Statalist The Stata Listserver


[Date Prev][Date Next][Thread Prev][Thread Next][Date index][Thread index]

st: Re: xtgee results depend on sort order


From   wgould@stata.com (William Gould)
To   statalist@hsphsun2.harvard.edu
Subject   st: Re: xtgee results depend on sort order
Date   Wed, 25 Oct 2006 11:10:05 -0500

Summary
-------

    Jonathan Sterne <Jonathan.Sterne@bristol.ac.uk> reported a problem in
    which he ran -xtgee, corr(exchangeable)- twice and received different
    answers.  We will discuss this issue in detail below.  In summary,
    this turned out to be a case where the model does not fit the data and
    convergence is not really possible.  In the next ado-file update, 
    -xtgee- will be modified to return r(430), convergence not achieved,
    in such cases.


Background:  Exchangeable correlation
-------------------------------------

    Jonathan's desired to fit a Gaussian family, identity link -xtgee- 
    model with exchangeable correlation, i.e.,

         y_it = X_it*b + u_it                         (1)

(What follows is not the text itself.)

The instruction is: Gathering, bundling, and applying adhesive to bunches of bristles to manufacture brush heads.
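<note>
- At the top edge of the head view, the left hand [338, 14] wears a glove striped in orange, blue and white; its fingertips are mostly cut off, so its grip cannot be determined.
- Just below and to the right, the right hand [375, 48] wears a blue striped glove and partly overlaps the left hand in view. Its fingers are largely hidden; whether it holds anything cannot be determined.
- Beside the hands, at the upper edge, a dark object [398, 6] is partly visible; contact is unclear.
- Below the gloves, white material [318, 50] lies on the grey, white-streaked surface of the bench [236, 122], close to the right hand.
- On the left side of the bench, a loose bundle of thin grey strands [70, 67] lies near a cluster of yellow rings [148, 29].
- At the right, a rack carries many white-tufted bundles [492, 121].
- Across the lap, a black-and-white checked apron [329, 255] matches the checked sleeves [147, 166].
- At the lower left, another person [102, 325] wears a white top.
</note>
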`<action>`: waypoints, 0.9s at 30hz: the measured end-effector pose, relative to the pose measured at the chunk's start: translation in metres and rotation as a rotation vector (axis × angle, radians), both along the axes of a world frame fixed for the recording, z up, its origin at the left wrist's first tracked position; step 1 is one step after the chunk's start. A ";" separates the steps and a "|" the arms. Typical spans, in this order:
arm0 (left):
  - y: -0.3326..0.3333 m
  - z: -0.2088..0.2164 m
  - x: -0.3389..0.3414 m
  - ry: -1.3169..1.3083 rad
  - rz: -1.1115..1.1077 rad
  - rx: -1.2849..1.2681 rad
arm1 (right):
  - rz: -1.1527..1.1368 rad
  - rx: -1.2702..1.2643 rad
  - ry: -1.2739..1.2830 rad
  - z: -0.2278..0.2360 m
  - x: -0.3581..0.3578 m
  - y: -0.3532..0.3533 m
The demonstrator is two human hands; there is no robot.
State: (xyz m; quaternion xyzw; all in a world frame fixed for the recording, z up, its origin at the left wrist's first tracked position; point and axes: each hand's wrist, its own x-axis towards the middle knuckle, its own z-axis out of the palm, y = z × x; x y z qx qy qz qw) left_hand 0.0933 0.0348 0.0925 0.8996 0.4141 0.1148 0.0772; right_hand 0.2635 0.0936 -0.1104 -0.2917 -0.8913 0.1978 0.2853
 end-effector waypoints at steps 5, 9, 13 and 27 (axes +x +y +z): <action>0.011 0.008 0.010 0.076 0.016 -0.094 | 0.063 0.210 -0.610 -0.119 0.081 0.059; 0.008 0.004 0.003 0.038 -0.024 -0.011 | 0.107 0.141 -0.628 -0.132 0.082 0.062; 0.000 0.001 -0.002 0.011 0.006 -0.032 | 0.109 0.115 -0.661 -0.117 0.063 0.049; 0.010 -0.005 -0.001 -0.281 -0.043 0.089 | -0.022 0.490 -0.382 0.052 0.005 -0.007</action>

    where u_it has correlation matrix 

               +-                -+
               |  1  p  p  ...  p |
               |  p  1  p  ...  p |
               |  p  p  1  ...  p |                   (2)
               |  .               | 
               |  .               |
               |  p  p  p  ...  1 |
               +-                -+

     In the above, vector b and scalar p are to be estimated.

     This model generally arises in a random-effects context.  One assumes 

                u_it = v_i + e_it                     (3)

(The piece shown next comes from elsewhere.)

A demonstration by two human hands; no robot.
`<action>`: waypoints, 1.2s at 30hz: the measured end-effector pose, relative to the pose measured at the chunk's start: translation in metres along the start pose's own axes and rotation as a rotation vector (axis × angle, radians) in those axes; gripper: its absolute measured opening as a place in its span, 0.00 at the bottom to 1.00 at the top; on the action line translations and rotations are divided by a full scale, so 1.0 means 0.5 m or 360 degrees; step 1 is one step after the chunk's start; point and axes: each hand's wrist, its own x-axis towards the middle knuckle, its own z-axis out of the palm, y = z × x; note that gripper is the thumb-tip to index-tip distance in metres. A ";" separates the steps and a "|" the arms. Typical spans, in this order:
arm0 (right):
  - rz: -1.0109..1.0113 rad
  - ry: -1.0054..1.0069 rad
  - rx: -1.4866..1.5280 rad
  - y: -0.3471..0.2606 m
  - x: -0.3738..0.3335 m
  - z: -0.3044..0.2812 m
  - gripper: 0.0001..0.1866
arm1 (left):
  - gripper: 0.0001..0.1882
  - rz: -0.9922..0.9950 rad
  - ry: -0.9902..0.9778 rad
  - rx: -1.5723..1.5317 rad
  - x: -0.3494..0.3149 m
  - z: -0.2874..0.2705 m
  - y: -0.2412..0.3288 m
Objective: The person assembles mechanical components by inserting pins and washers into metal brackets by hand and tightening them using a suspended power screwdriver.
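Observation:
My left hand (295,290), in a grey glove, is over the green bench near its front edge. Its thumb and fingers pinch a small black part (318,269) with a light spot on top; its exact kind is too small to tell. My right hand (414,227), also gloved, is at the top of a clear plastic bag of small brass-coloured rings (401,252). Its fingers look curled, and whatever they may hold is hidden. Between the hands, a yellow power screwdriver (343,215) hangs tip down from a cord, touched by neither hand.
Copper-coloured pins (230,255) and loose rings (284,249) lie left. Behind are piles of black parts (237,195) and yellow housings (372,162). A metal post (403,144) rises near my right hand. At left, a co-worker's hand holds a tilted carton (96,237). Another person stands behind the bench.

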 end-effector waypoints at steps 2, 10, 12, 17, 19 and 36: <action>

     where v_i are fixed constants within panel, and e_it are independent.

     The random-effects equation (3) implies a constant correlation matrix 
     (2), and in fact, p is

                            s2_v
                  p =   ------------
                         s2_v + s2_e

     where s2_v is the variance of v_i and s2_e is the variance of e_it.
     Thus, p will be positive.

     When p is positive, there is no problem.

     The -xtgee- model, that is, the model (1) and (2), is more general 
     than the random effects model in the p can be negative as well.

     The model Jonathan Sterne fitted had p<0.  

     Exchange models with p<0 can have substantive problems.

     Below, we consider such models more carefully.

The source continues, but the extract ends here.